Il n’est peut-être pas inutile de prévenir des objections beaucoup plus graves, et d’une solution plus difficile, qui pourraient se présenter à l’esprit d’une classe plus élevée de lecteurs. Introduire un seul et même personnage comme acteur principal, dans non moins de trois ouvrages ; et dans ces temps d’entreprises aventureuses en fait de livres de ce genre, choisir pour la chaîne d’une légende un désert, qui n’est peuplé d’aucun souvenir historique, et auquel si peu d’idées poétiques, s’il en est même quelques-unes, viennent s’associer, c’est ce qui peut avoir besoin d’apologie. Néanmoins, s’il est possible de lever la première objection, la seconde devra nécessairement tomber d’elle-même, puisqu’il était évidemment du devoir d’un fidèle historien de suivre son héros partout où il lui plaisait d’aller. Il est plus que probable que le narrateur de ces simples événements s’est fait illusion sur l’intérêt qu’ils pourraient avoir aux yeux d’autres personnes ; mais il lui a semblé que la vie d’un vétéran de la forêt, qui, ayant commencé sa carrière près de l’Atlantique, s’est vu forcé par la marche progressive de la population, avançant toujours sur ses pas avec une rapidité sans exemple, de chercher un dernier refuge contre la société, dans les plaines vastes et inhabitées de l’ouest, présentait quelque chose d’assez instructif, d’assez touchant, pour le décider à en tenter la publication.

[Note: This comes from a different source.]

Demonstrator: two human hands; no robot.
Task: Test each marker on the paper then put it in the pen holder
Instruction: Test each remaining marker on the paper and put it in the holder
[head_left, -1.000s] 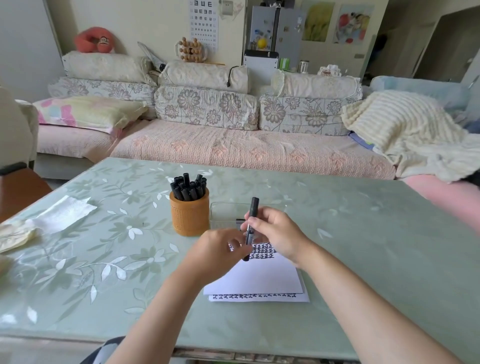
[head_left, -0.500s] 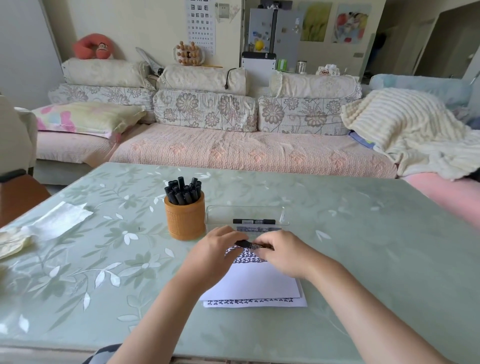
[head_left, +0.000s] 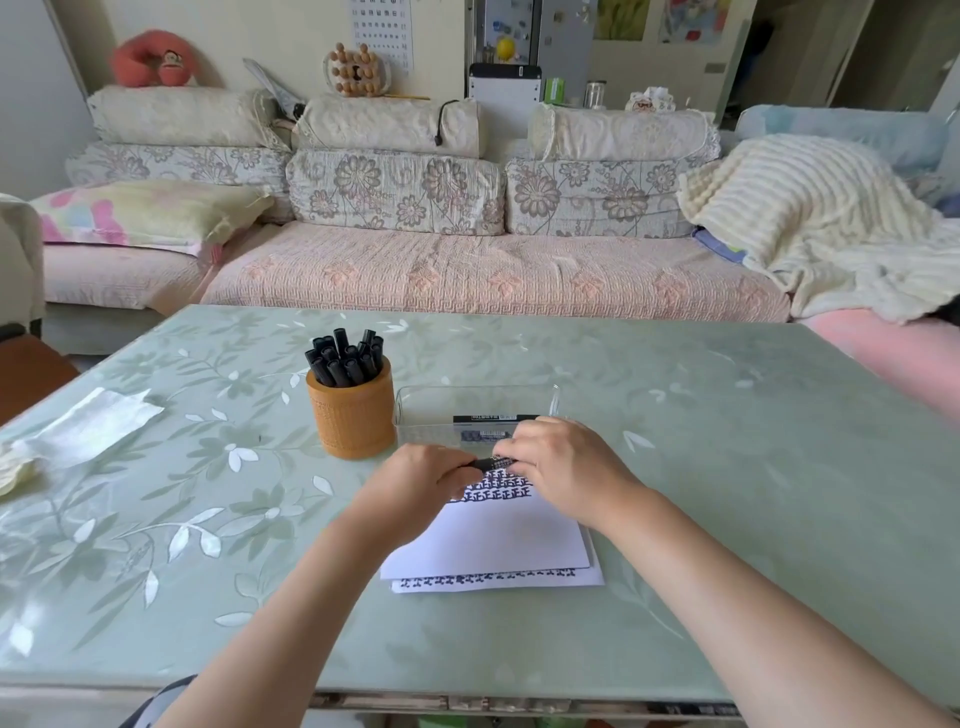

Que les changements qui ont contraint un homme de ce caractère à ces migrations successives se soient opérés effectivement dans le cours d’une seule vie, c’est un point d’histoire qu’on ne saurait révoquer en doute ; qu’ils aient produit un effet semblable sur le Chasseur du Dernier des Mohicans, le Bas-de-Cuir des Pionniers, et le Trappeur de la Prairie, c’est ce qui est prouvé par une autorité non moins imposante que ces pages véridiques, dont l’attention du lecteur ne sera pas détournée plus longtemps, s’il est encore tenté de les parcourir après cet aveu sincère du peu de valeur de ce qu’elles contiennent.